● **DATA**
• • •
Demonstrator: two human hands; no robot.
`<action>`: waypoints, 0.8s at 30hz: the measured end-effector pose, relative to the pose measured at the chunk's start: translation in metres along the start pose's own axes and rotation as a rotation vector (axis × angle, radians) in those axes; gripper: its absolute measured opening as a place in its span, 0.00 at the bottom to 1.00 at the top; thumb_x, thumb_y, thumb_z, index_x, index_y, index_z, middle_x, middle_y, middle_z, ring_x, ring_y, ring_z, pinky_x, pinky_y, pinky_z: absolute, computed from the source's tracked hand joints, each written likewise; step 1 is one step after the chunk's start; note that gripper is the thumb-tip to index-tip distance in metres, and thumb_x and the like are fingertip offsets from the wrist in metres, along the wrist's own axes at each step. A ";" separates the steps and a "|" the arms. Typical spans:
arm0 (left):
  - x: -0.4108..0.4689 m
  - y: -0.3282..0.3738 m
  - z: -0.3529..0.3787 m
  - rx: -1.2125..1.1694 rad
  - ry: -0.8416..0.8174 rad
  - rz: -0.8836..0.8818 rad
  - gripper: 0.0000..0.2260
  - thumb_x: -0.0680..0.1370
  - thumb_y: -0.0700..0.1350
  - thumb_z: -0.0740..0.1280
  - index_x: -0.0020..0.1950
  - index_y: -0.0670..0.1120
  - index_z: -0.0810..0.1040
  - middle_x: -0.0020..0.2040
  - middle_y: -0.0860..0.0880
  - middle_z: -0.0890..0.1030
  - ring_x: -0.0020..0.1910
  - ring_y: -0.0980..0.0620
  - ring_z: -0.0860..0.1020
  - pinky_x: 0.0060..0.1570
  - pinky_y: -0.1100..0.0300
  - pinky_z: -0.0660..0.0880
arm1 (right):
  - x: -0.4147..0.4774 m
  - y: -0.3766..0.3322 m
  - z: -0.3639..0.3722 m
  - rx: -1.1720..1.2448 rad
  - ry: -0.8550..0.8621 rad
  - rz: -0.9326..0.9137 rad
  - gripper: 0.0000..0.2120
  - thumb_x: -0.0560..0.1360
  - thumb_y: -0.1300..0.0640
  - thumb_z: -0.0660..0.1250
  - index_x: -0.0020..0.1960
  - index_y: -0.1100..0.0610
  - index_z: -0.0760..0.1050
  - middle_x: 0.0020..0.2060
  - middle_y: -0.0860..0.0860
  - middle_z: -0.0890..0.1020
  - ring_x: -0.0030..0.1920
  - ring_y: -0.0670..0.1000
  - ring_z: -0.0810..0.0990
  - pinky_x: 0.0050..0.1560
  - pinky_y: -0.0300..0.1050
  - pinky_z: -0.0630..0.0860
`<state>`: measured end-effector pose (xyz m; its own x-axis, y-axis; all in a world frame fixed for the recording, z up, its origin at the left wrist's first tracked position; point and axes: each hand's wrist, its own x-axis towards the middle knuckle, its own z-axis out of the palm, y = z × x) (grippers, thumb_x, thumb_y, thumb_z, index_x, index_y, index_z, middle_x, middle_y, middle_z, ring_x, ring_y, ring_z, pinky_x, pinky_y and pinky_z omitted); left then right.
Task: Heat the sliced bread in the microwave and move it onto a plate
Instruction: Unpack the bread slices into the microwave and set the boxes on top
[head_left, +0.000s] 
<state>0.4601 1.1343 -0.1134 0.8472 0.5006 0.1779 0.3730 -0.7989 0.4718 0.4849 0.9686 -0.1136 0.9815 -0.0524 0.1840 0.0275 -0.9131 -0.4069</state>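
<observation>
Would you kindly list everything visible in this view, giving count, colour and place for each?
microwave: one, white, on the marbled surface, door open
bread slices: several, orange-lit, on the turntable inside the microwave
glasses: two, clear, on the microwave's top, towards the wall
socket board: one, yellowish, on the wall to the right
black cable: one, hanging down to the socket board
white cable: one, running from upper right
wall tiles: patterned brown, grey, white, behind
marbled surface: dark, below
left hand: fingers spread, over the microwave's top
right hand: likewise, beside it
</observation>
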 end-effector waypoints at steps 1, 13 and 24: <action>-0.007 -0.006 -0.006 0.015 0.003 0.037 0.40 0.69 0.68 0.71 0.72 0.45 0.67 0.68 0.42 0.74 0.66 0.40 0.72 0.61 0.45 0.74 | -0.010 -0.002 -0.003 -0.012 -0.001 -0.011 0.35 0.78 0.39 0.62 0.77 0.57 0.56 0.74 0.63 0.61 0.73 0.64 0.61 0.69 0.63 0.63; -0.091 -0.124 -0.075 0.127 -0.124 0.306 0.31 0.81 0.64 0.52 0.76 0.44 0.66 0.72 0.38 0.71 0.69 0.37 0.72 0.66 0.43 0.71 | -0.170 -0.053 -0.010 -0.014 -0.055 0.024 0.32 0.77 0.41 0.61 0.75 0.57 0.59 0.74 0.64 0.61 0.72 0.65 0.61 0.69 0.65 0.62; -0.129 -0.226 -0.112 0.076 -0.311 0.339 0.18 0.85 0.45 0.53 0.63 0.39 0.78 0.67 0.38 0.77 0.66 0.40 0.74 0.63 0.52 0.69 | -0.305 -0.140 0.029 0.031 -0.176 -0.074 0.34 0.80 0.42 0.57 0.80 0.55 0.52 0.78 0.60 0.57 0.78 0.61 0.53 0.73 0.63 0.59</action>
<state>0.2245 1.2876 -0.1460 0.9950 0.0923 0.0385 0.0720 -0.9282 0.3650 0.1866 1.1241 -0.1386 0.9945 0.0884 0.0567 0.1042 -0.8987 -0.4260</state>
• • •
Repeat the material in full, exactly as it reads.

Demonstrator: two human hands; no robot.
`<action>`: waypoints, 0.8s at 30hz: the measured end-effector pose, relative to the pose measured at the chunk's start: translation in metres along the start pose's own axes and rotation as a rotation vector (axis × angle, radians) in those axes; gripper: its absolute measured opening as a place in its span, 0.00 at the bottom to 1.00 at the top; thumb_x, thumb_y, thumb_z, index_x, index_y, index_z, middle_x, middle_y, middle_z, ring_x, ring_y, ring_z, pinky_x, pinky_y, pinky_z: absolute, computed from the source's tracked hand joints, each written likewise; step 1 is one step after the chunk's start; note that gripper is the thumb-tip to index-tip distance in metres, and thumb_x and the like are fingertip offsets from the wrist in metres, along the wrist's own axes at each step. A ";" separates the steps and a "|" the arms. Typical spans:
arm0 (left):
  - x: -0.4108..0.4689 m
  - y: -0.3282..0.3738 m
  - z: -0.3529..0.3787 m
  - rx: -1.2125..1.1694 rad
  - ry: -0.8416..0.8174 rad
  - rz: -0.8836..0.8818 rad
  - gripper: 0.0000..0.2260
  - thumb_x: -0.0680..0.1370
  - thumb_y: -0.0700..0.1350
  - thumb_z: -0.0740..0.1280
  - index_x: -0.0020..0.1950
  - index_y: -0.0670..0.1120
  - index_z: -0.0810..0.1040
  - middle_x: -0.0020..0.2040
  - middle_y: -0.0860..0.0880
  - middle_z: -0.0890..0.1030
  - ring_x: -0.0020..0.1910
  - ring_y: -0.0980..0.0620
  - ring_z: -0.0860..0.1020
  - pinky_x: 0.0060..0.1570
  - pinky_y: -0.1100..0.0300
  - pinky_z: -0.0660..0.0880
arm1 (right):
  - x: -0.4147..0.4774 m
  - y: -0.3766..0.3322 m
  - z: -0.3639..0.3722 m
  - rx: -1.1720..1.2448 rad
  - ry: -0.8550..0.8621 rad
  - rz: -0.9326..0.9137 rad
  - gripper: 0.0000..0.2120
  - thumb_x: -0.0560..0.1360
  - thumb_y: -0.1300..0.0640
  - thumb_z: -0.0660..0.1250
  - index_x: -0.0020..0.1960
  - index_y: -0.1100..0.0610
  - index_z: -0.0760..0.1050
  - middle_x: 0.0020..0.2060
  - middle_y: -0.0860..0.0860
  - middle_z: -0.0890..0.1020
  - ring_x: -0.0030..0.1920
  - ring_y: -0.0670..0.1000
  - ring_z: -0.0810..0.0990
  - pinky_x: 0.0050..0.1560
  - pinky_y: -0.0300..0.1050
  - pinky_z: -0.0630..0.0860
`<state>`: measured end-effector pose (xyz m; its own x-axis, y-axis; all in a world frame fixed for the recording, z up, its origin at the left wrist's first tracked position; point and axes: each hand's wrist, its own x-axis towards the middle knuckle, its own z-axis out of the palm, y = z × x) (grippers, thumb_x, thumb_y, thumb_z, index_x, index_y, index_z, middle_x, middle_y, middle_z, ring_x, ring_y, ring_z, pinky_x, pinky_y and pinky_z omitted); left then right.
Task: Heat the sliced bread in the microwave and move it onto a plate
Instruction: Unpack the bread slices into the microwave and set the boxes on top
[head_left, +0.000s] 
<state>0.4601 1.1343 -0.1134 0.8472 0.5006 0.1779 0.3730 -0.7989 0.4718 0.4849 0.9686 -0.1136 0.9815 -0.0524 0.1840 0.0275 -0.9131 -0.4069</state>
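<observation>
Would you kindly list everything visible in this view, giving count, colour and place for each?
microwave: one, white, on the marbled surface, door open
bread slices: several, orange-lit, on the turntable inside the microwave
glasses: two, clear, on the microwave's top, towards the wall
socket board: one, yellowish, on the wall to the right
black cable: one, hanging down to the socket board
white cable: one, running from upper right
wall tiles: patterned brown, grey, white, behind
marbled surface: dark, below
left hand: fingers spread, over the microwave's top
right hand: likewise, beside it
</observation>
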 end-effector waypoints at steps 1, 13 and 24: <action>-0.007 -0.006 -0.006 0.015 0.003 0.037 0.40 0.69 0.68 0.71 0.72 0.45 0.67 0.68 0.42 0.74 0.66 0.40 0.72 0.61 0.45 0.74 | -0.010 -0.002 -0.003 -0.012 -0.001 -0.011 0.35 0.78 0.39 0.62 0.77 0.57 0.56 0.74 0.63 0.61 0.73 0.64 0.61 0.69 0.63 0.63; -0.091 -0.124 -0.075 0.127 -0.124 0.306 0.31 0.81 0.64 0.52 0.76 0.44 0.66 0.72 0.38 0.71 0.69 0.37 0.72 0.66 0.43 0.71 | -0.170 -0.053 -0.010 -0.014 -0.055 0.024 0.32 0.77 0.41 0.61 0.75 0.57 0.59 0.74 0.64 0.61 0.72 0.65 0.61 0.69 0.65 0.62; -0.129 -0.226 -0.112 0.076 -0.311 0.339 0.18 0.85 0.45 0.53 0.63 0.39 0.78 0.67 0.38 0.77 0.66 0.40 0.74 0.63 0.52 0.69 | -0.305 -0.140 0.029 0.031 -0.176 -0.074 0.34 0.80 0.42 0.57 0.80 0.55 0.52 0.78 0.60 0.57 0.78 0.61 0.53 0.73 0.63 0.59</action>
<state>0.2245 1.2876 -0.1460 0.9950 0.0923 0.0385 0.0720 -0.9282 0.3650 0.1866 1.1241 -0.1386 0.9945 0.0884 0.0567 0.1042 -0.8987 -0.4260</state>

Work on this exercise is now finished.